Taranto, il futuro della Marina Militare a Taranto entra in una fase decisiva. A pesare saranno le scelte del Comitato strategico nominato dal ministro Guido Crosetto per la riforma delle Forze Armate. Lo sostiene Massimo Ferri del Coordinamento nazionale Cisl Fp Difesa. Secondo Ferri, il territorio deve seguire da vicino ogni passaggio.

Il sindacato ricorda anche la tempistica prevista. Entro marzo il piano dovrebbe arrivare al Consiglio dei Ministri. Poi il Governo lo presenterà in Parlamento. Da quel momento la discussione diventerà pubblica e politica.

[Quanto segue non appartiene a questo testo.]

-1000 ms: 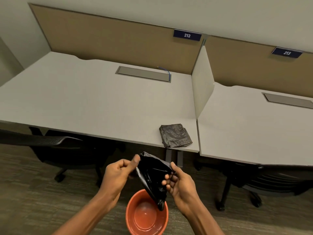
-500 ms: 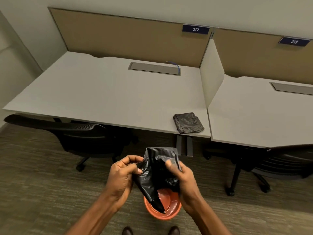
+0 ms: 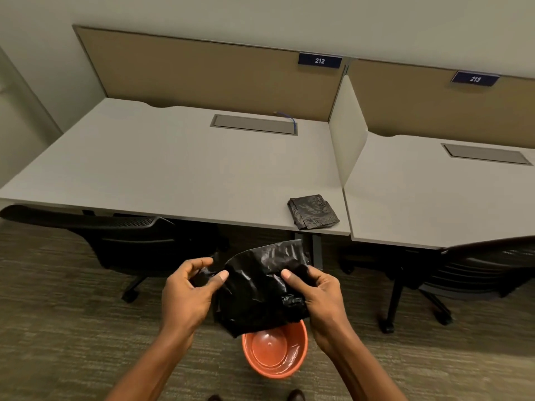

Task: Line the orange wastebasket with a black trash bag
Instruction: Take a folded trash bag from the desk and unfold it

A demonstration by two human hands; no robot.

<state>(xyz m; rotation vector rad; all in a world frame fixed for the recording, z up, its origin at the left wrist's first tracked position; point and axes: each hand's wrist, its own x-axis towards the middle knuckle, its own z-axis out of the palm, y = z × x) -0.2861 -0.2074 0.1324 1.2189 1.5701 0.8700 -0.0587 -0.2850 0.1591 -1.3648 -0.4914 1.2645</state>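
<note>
Left hand (image 3: 188,296) and right hand (image 3: 318,296) each keep a closed thumb-and-finger grip on the black trash bag (image 3: 257,290) above the orange wastebasket (image 3: 275,363); signs read 212 (image 3: 319,61) and 213 (image 3: 474,79).

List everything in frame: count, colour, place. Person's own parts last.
trash bag: 1, black, partly unfolded, held in both hands above the wastebasket
wastebasket: 1, orange, on the carpet, no liner in it
folded bag: 1, dark grey-black, front right corner of the 212 desk
desks: 2, light grey, side by side, split by a white divider
back panels: 2, tan, behind the desks
number signs: 2, dark blue, reading 212 and 213, on the panels
cable trays: 2, grey, one set into each desk
chairs: 2, black, one tucked under each desk
carpet: brown-grey
shoes: 2, dark, bottom edge
left hand: 1, fingers pinching the bag's left side
right hand: 1, gripping its right side
</note>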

Il Comitato strategico e il ruolo dei lavoratori civili
La Cisl Fp Difesa guarda con favore a un punto. Le Forze Armate parteciperanno alle fasi di analisi e di elaborazione del disegno di legge. Il ministro, inoltre, avrebbe indicato un coinvolgimento anche durante l’iter parlamentare. Ferri chiede che lo stesso spazio venga dato al personale civile della Difesa.

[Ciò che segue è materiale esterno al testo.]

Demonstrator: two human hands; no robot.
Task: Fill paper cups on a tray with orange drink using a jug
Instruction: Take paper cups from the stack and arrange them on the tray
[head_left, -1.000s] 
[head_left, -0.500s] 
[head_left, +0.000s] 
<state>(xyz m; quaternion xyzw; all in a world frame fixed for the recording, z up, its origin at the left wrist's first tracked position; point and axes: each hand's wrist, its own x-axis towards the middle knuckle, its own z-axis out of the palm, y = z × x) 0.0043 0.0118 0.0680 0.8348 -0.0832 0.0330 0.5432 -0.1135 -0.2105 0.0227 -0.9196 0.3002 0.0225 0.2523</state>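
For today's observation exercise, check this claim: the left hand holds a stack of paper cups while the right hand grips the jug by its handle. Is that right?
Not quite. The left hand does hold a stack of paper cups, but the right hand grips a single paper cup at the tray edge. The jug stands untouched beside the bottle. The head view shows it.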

Il Coordinamento nazionale ha già chiesto al ministro Crosetto di sostenere questo confronto. Il sindacato vuole la partecipazione delle rappresentanze civili nella scrittura della riforma. Per Ferri sarebbe difficile spiegare l’esclusione dei civili. Negli anni, infatti, la componente civile è stata definita essenziale.
Perché la soglia dei 30.000 civili è centrale
Cisl Fp Difesa indica un obiettivo preciso: almeno 30.000 dipendenti civili in tutta Italia. Ferri chiede coerenza ai componenti del Comitato strategico. La richiesta parte dai vertici degli Stati Maggiori. Il sindacato sostiene che questo numero serve per far funzionare davvero la macchina della Difesa.

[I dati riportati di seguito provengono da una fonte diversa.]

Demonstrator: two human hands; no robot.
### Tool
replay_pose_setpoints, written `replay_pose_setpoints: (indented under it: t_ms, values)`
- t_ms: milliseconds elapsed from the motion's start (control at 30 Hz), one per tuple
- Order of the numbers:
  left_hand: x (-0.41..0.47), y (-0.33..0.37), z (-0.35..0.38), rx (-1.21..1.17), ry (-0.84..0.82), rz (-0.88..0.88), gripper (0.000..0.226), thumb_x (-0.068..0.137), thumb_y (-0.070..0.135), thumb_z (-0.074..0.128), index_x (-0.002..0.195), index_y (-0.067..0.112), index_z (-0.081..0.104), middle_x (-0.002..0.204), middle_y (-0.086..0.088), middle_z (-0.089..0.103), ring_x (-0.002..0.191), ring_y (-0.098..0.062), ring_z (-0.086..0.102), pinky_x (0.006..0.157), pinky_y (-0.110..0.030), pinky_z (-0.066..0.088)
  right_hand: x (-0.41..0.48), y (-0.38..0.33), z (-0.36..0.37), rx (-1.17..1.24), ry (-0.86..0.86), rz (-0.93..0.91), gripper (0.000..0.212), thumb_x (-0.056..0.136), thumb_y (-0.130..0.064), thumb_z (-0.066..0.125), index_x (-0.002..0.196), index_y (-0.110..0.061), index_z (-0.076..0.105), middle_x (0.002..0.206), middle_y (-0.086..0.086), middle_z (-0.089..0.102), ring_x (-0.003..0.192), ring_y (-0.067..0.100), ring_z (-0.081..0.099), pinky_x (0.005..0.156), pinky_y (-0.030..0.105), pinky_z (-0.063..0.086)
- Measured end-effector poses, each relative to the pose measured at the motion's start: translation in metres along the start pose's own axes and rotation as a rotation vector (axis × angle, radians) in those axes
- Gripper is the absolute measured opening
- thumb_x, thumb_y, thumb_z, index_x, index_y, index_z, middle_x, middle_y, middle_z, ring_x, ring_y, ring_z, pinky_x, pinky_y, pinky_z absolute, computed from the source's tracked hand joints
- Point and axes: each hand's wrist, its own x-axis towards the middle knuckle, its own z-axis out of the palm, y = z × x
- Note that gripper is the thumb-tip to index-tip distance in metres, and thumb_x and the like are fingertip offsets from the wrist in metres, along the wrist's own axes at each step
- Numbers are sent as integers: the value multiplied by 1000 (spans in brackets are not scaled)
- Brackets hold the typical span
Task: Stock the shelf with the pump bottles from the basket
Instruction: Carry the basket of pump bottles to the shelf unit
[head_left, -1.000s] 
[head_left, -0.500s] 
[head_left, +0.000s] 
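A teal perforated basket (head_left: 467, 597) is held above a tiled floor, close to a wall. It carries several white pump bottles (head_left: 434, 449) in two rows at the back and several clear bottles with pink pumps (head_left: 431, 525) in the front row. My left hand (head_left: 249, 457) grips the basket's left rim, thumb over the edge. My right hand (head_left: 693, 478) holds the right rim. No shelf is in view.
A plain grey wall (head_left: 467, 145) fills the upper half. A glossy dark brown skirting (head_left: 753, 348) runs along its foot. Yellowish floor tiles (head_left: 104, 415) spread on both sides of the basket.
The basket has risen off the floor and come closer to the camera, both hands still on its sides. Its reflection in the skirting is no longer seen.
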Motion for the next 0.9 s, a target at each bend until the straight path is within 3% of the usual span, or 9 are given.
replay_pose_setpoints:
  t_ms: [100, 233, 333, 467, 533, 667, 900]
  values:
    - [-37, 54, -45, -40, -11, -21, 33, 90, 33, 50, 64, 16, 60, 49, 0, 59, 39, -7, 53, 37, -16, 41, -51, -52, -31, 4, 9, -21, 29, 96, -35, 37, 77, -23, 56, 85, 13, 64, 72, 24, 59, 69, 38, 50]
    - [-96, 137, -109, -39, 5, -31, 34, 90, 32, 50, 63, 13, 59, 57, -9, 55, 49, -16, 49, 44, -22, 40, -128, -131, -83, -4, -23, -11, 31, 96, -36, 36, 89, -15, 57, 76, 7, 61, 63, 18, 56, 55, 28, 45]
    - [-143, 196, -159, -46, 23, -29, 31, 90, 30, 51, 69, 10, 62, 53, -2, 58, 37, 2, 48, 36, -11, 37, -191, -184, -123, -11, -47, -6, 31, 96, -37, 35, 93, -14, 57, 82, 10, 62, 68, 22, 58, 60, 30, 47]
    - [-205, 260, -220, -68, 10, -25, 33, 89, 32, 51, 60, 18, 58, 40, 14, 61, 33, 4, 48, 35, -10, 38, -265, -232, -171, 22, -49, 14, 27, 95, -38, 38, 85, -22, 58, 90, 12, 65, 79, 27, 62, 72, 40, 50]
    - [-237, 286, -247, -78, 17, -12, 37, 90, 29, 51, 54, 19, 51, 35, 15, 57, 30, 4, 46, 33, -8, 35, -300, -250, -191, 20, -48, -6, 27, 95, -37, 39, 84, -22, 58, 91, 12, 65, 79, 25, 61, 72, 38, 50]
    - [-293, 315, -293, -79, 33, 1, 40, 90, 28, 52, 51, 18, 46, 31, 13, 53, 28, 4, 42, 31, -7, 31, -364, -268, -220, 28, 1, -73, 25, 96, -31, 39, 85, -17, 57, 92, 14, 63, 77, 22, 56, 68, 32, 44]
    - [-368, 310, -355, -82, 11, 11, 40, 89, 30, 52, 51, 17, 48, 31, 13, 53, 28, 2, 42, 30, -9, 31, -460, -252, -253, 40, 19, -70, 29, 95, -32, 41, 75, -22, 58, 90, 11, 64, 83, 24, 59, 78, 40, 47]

Oggi l’organico previsto a livello nazionale è fermo a 20.000 unità. La Cisl lo collega alla legge 244/12 e lo considera troppo basso. Ferri parla anche di un confronto sfavorevole con altri Paesi europei. A pesare, però, è soprattutto la distanza tra teoria e realtà.
I numeri delle presenze e l’impatto su costi e controllo
Secondo quanto riporta il sindacato, le presenze effettive oggi sono 16.300. Di queste, circa 6.000 sono ex militari transitati per motivi di salute. Ferri osserva che non sempre risultano pienamente impiegabili. Questo riduce ulteriormente la forza lavoro disponibile.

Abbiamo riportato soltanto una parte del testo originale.